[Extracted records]
<<<<

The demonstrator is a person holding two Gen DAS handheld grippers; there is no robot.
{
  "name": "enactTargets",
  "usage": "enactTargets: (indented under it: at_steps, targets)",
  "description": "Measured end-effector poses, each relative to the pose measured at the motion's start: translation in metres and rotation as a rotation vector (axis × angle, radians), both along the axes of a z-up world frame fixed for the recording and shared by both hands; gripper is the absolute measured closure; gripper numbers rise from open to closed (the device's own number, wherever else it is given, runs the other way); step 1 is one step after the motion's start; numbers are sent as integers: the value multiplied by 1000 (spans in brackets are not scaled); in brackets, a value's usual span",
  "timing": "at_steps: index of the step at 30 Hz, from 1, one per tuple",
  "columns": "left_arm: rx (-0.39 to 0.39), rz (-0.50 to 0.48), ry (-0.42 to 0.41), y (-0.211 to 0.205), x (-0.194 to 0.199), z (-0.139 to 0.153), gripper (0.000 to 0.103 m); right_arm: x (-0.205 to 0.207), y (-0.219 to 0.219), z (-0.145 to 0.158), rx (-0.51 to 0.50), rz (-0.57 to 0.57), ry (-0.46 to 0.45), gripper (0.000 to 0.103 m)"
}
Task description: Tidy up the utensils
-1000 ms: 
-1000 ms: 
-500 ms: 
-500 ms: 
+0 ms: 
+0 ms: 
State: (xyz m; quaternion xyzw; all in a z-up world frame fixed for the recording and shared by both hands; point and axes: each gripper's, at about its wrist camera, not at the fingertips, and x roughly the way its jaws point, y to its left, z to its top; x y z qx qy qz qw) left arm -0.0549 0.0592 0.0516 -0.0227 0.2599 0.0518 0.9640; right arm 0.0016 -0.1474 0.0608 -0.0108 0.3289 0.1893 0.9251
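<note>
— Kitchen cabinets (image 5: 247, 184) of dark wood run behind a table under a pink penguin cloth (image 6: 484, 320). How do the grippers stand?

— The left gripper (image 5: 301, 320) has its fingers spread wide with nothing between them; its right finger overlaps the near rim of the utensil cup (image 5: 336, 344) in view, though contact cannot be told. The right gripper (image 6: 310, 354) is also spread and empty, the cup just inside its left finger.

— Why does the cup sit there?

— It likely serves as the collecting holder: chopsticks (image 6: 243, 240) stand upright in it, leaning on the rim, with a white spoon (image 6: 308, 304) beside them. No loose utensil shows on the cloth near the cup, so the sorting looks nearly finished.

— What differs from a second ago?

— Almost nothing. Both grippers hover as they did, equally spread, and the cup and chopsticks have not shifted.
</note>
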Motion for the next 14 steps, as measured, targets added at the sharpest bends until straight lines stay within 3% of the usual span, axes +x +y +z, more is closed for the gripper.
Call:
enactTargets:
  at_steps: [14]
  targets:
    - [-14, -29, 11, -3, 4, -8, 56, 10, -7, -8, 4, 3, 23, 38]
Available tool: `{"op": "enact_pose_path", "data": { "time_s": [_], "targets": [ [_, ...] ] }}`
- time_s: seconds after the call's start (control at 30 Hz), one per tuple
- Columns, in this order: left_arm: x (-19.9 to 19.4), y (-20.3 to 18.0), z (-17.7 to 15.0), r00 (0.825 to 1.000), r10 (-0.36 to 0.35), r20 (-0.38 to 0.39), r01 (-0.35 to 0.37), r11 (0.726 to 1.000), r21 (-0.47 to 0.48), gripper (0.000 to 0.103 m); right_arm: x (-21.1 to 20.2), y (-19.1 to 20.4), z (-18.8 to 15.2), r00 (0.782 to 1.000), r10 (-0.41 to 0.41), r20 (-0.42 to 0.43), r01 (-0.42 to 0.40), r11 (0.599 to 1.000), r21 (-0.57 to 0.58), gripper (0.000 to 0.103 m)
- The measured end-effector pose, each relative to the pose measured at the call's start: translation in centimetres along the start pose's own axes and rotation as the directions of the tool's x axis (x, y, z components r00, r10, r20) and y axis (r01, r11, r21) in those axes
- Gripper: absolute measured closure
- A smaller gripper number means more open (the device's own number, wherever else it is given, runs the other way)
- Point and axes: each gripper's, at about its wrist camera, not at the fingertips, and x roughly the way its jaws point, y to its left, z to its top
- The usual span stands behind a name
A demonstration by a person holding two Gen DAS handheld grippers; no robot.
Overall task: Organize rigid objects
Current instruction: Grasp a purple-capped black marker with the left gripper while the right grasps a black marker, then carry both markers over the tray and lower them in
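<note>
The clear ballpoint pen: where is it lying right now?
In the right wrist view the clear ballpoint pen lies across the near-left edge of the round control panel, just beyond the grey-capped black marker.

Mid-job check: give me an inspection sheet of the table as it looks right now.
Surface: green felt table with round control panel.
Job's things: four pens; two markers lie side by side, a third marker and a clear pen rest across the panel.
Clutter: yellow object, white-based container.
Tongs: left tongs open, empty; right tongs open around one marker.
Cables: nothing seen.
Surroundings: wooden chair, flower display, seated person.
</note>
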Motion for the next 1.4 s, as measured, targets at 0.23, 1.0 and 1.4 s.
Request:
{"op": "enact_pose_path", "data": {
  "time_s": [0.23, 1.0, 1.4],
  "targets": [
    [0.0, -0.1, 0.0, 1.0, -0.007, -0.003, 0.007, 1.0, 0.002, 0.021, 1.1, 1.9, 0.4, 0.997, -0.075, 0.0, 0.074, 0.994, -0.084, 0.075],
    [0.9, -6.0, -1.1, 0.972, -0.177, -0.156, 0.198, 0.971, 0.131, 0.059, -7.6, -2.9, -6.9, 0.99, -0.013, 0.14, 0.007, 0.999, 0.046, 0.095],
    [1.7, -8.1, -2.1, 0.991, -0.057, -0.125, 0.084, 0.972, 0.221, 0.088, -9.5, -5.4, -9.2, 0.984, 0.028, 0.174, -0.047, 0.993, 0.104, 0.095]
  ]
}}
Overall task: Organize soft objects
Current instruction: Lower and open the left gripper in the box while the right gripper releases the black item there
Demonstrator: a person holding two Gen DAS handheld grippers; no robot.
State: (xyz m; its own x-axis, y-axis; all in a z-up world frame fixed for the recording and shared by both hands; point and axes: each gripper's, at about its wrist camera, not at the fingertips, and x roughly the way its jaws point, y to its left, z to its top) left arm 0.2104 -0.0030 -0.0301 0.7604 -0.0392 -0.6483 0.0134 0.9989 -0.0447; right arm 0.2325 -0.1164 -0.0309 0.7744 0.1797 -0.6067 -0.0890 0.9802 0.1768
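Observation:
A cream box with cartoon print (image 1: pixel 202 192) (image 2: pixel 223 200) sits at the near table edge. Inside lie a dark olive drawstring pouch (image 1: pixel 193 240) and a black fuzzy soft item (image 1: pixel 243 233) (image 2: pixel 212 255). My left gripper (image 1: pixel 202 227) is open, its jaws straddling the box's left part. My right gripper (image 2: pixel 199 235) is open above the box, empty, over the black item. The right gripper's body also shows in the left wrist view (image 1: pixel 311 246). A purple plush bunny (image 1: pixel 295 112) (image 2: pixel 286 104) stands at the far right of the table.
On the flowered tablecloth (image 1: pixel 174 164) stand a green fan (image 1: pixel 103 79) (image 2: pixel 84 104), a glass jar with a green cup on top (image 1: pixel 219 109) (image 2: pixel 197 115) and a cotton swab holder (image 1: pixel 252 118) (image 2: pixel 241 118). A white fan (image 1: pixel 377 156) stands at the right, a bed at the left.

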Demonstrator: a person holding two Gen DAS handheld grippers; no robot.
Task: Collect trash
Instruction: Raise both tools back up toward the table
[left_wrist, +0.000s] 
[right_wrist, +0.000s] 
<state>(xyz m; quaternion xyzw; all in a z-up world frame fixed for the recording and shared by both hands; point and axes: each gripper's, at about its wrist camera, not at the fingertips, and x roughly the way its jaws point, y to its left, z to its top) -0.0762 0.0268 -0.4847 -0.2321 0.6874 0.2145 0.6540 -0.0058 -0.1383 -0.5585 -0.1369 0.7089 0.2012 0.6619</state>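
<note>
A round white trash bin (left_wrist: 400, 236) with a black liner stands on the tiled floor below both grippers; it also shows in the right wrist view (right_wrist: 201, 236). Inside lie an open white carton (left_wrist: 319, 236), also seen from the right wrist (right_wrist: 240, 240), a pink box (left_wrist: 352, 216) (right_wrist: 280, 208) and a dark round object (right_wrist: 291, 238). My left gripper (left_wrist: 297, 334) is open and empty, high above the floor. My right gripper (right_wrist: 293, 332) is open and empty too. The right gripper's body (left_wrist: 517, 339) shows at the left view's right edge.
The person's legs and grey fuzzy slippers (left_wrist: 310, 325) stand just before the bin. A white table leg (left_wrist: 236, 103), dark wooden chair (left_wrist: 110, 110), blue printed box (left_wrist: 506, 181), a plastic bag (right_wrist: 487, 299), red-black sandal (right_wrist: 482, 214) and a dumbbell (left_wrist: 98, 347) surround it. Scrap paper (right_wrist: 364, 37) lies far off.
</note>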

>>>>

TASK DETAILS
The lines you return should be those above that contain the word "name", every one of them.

ANSWER SPACE
  "name": "enactTargets",
- The usual span stands behind a name

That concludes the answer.